To do: From the entries below, give the number of lines where the word "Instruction" occurs, and nothing else.

╭─ Records for the task

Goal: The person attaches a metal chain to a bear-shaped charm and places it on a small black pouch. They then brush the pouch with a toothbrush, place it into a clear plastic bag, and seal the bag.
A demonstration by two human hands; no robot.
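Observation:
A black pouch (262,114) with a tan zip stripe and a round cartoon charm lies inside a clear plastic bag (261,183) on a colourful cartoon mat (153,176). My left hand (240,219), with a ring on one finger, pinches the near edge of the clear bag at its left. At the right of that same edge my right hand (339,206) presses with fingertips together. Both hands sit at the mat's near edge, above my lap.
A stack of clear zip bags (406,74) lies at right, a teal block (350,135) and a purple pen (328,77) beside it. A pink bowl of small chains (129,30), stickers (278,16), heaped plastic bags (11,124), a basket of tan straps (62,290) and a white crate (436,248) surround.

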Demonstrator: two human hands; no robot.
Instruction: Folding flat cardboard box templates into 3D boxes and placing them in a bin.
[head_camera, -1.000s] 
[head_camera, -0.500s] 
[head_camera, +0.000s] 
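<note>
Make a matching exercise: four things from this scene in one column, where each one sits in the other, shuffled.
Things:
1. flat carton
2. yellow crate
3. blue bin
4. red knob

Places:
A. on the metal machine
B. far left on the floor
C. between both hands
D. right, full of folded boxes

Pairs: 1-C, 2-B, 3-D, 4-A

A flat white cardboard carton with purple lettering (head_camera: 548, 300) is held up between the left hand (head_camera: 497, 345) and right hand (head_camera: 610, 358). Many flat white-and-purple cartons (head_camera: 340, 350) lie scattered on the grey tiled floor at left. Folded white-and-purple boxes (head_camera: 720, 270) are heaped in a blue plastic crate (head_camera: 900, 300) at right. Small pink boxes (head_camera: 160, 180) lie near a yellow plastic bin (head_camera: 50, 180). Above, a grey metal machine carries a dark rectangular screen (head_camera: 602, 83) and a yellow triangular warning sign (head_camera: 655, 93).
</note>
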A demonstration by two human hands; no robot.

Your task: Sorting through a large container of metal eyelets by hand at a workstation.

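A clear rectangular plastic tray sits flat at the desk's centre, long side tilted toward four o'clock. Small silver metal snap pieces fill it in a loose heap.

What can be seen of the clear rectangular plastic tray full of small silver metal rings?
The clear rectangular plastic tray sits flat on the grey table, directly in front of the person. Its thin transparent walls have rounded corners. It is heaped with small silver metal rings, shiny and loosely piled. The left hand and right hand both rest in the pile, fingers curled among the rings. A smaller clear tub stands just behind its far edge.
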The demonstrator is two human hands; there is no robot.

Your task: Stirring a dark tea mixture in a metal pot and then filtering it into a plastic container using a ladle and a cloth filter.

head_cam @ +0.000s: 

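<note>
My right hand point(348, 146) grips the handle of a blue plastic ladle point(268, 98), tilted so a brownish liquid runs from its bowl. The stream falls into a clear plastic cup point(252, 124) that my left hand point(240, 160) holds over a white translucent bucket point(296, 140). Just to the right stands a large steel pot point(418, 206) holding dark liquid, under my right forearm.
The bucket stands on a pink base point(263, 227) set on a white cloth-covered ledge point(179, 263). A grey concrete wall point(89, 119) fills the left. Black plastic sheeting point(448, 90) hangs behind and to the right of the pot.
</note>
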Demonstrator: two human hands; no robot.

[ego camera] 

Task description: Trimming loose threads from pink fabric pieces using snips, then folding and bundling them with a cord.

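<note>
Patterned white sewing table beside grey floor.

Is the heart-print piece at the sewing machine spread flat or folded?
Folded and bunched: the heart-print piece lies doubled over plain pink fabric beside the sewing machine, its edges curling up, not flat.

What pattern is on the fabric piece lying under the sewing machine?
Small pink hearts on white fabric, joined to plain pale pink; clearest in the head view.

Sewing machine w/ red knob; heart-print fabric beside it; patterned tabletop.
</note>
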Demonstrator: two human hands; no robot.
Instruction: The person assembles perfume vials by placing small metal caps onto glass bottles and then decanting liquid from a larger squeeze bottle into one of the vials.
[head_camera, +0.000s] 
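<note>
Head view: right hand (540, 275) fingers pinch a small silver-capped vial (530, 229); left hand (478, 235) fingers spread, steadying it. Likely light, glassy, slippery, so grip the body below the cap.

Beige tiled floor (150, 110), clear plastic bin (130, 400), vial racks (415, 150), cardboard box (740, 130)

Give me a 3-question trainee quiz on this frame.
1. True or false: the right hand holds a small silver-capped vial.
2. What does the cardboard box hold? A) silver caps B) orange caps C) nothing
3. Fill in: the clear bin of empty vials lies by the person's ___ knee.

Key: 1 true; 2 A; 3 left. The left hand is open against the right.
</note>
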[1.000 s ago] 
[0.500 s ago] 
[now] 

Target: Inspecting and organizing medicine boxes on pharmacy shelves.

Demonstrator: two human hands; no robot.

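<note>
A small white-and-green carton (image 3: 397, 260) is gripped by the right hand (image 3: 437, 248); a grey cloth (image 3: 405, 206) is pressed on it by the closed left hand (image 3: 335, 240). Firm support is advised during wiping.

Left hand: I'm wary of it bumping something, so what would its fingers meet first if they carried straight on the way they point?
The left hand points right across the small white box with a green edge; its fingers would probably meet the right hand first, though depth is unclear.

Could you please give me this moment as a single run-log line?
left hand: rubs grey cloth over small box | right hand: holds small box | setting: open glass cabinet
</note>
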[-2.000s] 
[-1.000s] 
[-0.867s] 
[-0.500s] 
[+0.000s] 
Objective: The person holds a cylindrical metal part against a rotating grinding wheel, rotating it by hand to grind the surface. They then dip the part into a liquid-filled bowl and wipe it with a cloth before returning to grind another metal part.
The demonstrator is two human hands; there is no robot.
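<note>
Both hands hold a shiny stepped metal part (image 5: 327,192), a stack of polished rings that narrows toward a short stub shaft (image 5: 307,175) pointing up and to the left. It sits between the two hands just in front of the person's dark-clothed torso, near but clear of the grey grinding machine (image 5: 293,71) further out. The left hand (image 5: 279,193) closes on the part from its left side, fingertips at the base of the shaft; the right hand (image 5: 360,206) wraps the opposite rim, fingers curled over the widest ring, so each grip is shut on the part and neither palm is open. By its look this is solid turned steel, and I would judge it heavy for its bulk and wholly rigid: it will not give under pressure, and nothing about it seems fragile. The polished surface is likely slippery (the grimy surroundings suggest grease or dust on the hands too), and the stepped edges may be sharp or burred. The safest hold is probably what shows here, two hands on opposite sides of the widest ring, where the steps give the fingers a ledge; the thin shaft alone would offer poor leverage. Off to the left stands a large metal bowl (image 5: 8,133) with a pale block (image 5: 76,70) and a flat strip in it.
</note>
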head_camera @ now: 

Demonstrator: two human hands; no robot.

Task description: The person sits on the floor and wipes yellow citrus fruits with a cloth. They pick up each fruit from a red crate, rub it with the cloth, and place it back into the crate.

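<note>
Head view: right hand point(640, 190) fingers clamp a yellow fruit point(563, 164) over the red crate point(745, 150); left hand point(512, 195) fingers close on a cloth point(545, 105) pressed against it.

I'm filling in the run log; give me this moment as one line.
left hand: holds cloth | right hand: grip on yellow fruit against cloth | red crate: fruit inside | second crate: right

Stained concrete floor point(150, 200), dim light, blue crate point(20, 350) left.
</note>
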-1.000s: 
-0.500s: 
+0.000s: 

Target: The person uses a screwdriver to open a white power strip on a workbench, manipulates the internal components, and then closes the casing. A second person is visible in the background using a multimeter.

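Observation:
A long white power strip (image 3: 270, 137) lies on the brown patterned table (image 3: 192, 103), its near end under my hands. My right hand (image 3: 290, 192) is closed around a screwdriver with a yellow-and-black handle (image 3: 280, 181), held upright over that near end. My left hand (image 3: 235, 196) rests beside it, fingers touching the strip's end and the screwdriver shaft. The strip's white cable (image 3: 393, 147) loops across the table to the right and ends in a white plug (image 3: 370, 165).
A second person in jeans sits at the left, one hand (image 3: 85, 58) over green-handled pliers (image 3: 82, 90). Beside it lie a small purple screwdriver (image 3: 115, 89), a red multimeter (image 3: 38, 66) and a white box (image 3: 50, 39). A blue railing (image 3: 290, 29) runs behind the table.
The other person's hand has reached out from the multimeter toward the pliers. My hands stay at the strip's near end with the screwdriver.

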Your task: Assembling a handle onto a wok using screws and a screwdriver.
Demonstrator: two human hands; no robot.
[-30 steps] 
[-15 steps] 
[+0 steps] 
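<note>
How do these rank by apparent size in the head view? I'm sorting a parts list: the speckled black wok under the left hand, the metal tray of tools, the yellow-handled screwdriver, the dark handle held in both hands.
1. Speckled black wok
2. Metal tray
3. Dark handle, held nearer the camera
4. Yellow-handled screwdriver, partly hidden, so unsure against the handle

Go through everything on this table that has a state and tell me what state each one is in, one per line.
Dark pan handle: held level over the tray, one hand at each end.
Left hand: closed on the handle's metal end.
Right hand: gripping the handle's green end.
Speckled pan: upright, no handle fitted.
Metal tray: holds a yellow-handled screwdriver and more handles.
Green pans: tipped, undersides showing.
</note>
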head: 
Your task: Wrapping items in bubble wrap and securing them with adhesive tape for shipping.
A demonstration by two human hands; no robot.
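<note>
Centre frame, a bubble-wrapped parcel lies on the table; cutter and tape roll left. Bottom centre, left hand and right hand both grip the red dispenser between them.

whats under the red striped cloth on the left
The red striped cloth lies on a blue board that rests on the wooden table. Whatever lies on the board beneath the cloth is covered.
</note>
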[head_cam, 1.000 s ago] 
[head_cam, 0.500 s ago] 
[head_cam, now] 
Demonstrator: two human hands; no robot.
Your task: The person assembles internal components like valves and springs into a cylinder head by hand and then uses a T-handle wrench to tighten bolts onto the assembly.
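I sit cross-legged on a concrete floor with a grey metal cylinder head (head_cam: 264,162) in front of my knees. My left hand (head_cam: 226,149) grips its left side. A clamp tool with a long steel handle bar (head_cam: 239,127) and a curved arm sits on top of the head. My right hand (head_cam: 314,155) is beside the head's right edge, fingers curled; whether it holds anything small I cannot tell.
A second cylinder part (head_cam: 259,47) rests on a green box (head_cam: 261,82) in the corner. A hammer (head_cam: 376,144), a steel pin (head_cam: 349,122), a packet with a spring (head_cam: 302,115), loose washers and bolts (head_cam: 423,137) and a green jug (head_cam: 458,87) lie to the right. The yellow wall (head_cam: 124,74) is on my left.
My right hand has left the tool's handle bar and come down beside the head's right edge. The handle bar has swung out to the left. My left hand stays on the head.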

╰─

Solution to this problem: 2